The third table is a bare minimum requirement for what you need. If you ever
deal with vendors that have multiple locations you may need a 4th table --
tblVendorSites. If you do that, then you will probably want to tie the
tblProducts to this table.

--
Lynn Trapp
MS Access MVP
www.ltcomputerdesigns.com
Access Security: www.ltcomputerdesigns.com/Security.htm
Jeff Conrad's Access Junkie List:
http://home.bendbroadband.com/conradsystems/accessjunkie.html
 
P

parkerk

Lynn - Thanks for your help....

In the very unusual event that there are multiple locations, as in purchases
from different divisions, we would enter the other location as a separate
vendor record.

OK, I've created the junction table VendorProduct, and it is on the many
side of the one-many relationship with tblVendor and tblProduct. I then
loaded in some sample data and tried to do a basic query, but am having no
luck getting a successful outcome. The tables are set up as follows:

tblVendor
VendorID PK AN
VandorName
various vendor contact fields

tblProduct
ProductID PK AN
ProductName

tblVendorProduct
VendorProductID PK AN
VendorID
ProductID

Does this look right?
 
P

parkerk

Yikes - not sure what an SQL is, but I can tell you what I did. I went into
the query wizard and tried many different combinations of fields, with no
luck. I have already loaded in all my product names, and I loaded in 2
sample vendors. I then went into tblVendorProduct and loaded in several
records - each vendor and 3 products that they carried.

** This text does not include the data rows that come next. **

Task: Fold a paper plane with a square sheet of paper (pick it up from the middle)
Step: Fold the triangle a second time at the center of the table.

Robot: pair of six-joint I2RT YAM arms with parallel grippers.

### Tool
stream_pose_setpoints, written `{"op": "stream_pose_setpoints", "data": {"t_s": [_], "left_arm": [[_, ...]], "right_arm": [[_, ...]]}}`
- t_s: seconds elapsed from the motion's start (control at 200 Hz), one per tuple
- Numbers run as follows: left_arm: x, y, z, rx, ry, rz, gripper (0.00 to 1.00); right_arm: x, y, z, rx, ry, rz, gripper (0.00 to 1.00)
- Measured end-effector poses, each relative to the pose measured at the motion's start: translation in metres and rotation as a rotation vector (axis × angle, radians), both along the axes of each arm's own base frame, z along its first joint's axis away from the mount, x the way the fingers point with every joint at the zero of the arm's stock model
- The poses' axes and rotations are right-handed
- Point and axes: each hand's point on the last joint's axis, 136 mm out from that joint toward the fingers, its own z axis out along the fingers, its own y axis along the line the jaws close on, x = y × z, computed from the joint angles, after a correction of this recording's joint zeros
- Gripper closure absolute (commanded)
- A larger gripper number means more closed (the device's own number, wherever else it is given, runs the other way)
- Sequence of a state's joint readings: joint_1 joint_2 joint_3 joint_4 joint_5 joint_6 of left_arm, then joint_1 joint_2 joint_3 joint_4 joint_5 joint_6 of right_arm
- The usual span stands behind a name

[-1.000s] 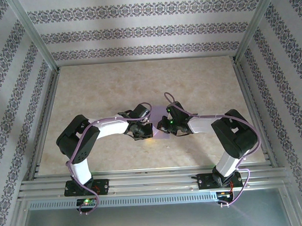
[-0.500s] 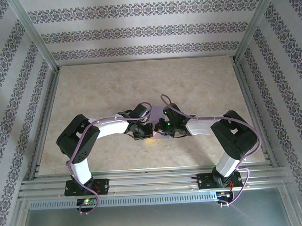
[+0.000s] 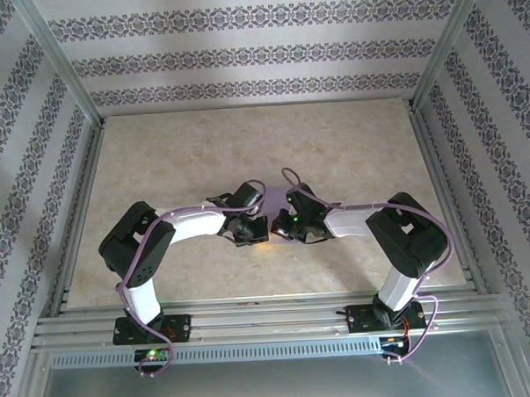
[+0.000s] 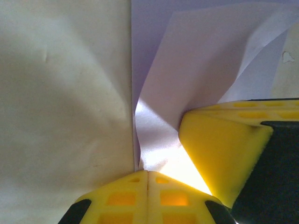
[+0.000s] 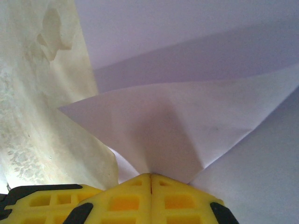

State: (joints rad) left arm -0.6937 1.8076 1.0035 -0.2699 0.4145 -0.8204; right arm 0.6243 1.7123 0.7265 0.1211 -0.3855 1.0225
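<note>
Square sheet of paper [image 3: 273,199], top view: pale lavender, lying about midway between the left and right edges of the tabletop [image 3: 175,158], somewhat nearer the near edge than the far one. Both arms reach inward and meet over it. Left fingers [image 3: 259,235] and right fingers [image 3: 282,232] sit just beside each other on the sheet; the tips are too small here to tell how they stand.

Left wrist view: left fingers [image 4: 126,198] pressed flat together, seam closed. A raised flap of the square sheet of paper [image 4: 201,65] narrows down to that seam and appears pinched in it. The flap stands up off the tabletop [image 4: 60,93], creased, with a bright glare patch near the tips. One of the right fingers [image 4: 219,149] lies just to the right, touching the paper.

Right wrist view: right fingers [image 5: 126,203] closed tight, with no gap at the seam. A peaked fold of the square sheet of paper [image 5: 187,116] runs straight into the tips and is gripped there. Flat paper lies behind the fold, with the tabletop [image 5: 32,121] to the left. A yellow finger of the left fingers [image 5: 44,200] shows at the lower left.
</note>
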Motion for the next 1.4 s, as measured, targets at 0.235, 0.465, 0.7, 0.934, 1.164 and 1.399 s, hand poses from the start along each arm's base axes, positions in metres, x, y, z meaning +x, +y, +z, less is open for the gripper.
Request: {"op": "stream_pose_setpoints", "data": {"t_s": [0.235,0.465,0.7,0.934,1.164,1.399], "left_arm": [[0.003,-0.006,0.003,-0.045,-0.007,0.012,1.0],[0.004,-0.003,0.002,-0.044,-0.005,0.026,1.0],[0.004,0.001,-0.001,-0.023,-0.006,0.033,1.0],[0.006,-0.001,-0.002,-0.01,0.009,0.032,1.0],[0.011,-0.006,-0.002,-0.007,0.012,0.028,1.0],[0.011,-0.006,-0.002,-0.006,0.015,0.024,1.0]], "right_arm": [[0.0,0.0,0.0,0.0,0.001,-0.001,1.0],[0.0,0.0,0.0,0.001,0.002,-0.003,1.0],[0.002,-0.002,0.0,0.001,0.0,-0.008,1.0],[0.011,-0.014,0.0,0.002,-0.005,-0.018,1.0],[0.026,-0.036,0.0,-0.018,-0.019,-0.049,1.0],[0.045,-0.063,0.003,-0.071,-0.045,-0.101,1.0]]}}
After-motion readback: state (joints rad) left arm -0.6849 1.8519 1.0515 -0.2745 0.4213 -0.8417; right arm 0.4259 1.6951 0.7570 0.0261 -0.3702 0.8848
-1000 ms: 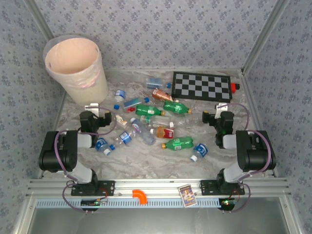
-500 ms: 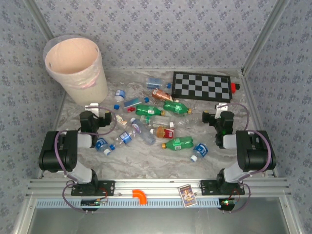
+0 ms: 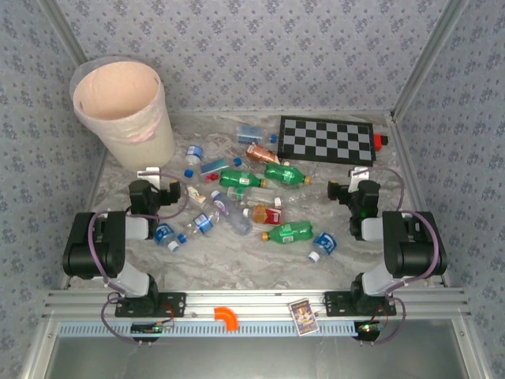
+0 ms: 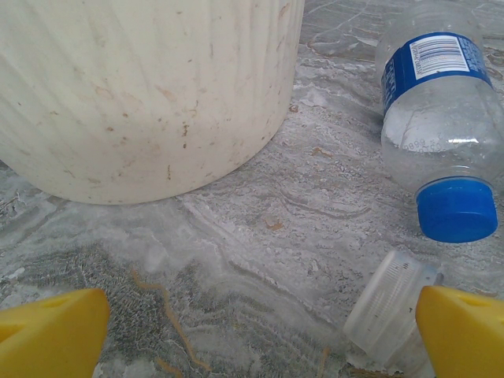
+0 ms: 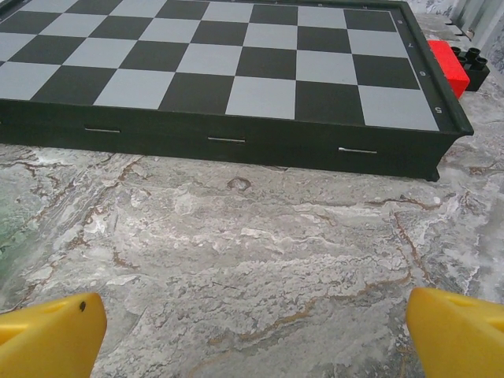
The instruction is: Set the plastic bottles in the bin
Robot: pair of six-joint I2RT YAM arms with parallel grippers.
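Observation:
The plastic bottles lie scattered across the middle of the marble table: green ones [image 3: 241, 179] [image 3: 289, 232], clear blue-capped ones [image 3: 323, 245] [image 3: 166, 235], and an orange-labelled one [image 3: 262, 154]. The bin [image 3: 122, 110], a tall peach-beige bucket with a clear liner, stands at the far left. My left gripper [image 3: 150, 175] sits low just in front of it, open and empty. In the left wrist view the bin's wall [image 4: 142, 94] is close ahead, a clear bottle with a blue cap [image 4: 441, 134] lies at the right, and a clear bottle neck [image 4: 394, 303] lies beside the right finger. My right gripper [image 3: 359, 177] is open over bare table.
A black-and-white checkerboard [image 3: 327, 140] lies at the far right, its near edge [image 5: 220, 138] right ahead of my right gripper [image 5: 252, 331]. A red block [image 5: 449, 67] sits at its right end. An orange piece [image 3: 226, 317] and a card [image 3: 301, 314] rest on the front rail.

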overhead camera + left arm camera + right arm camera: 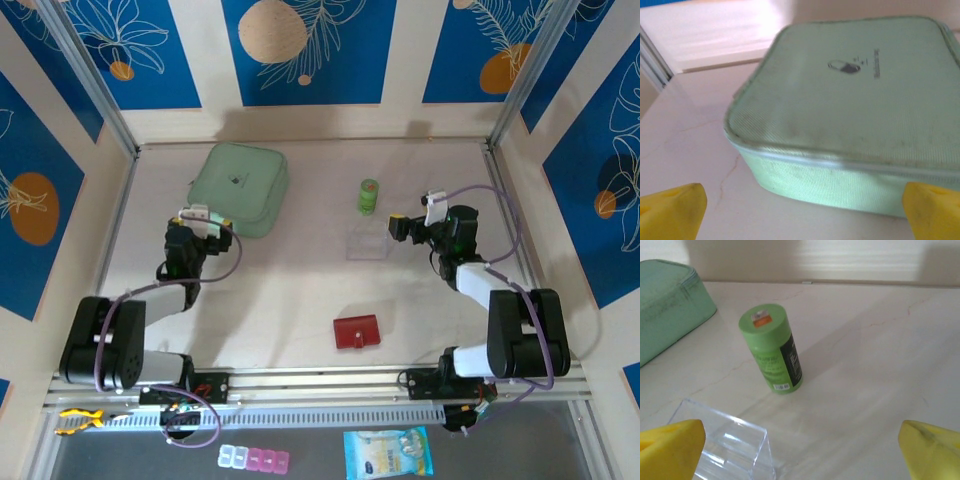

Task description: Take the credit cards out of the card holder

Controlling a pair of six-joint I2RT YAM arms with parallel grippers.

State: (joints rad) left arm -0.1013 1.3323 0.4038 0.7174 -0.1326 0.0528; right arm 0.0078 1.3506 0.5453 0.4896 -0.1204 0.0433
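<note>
The card holder (357, 331) is a small red wallet lying shut and flat on the table, near the front between the two arms. The credit cards are hidden. My left gripper (212, 222) (802, 215) is open at mid-left, its yellow fingertips (675, 210) spread just before the near side of the pale-green pouch (850, 115). My right gripper (400, 228) (800, 450) is open at mid-right, facing left with nothing between its fingers (670, 447). Both grippers are well behind the card holder and apart from it.
The pale-green square pouch (240, 188) sits at the back left. A green bottle (369, 195) (771, 347) stands at the back centre, with a clear plastic stand (367, 243) (725, 445) just in front of it. Walls enclose the table (300, 290) on three sides.
</note>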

I thought I'd see
if I could do a simple query to show me the vendor names and matching product
names.
 
G

gls858

parkerk said:
Yikes - not sure what an SQL is, but I can tell you what I did. I went into
the query wizard and tried many different combinations of fields, with no
luck. I have already loaded in all my product names, and I loaded in 2
sample vendors. I then went into tblVendorProduct and loaded in several
records - each vendor and 3 products that they carried. I thought I'd see
if I could do a simple query to show me the vendor names and matching product
names.

:
With the query in design view click on View in the menu bar.
That will open a window with the SQL info requested. Just cut
and paste it into your reply.

gls858
 
P

parkerk

Thanks - I see the process. I did a sample try - as I mentioned my goal in
this query is to take the data from tblVendorProduct, and show the vendor
names with matching product names, taken from tblVendor and tblProduct. I
hope this try doesn't look as silly as I think it may!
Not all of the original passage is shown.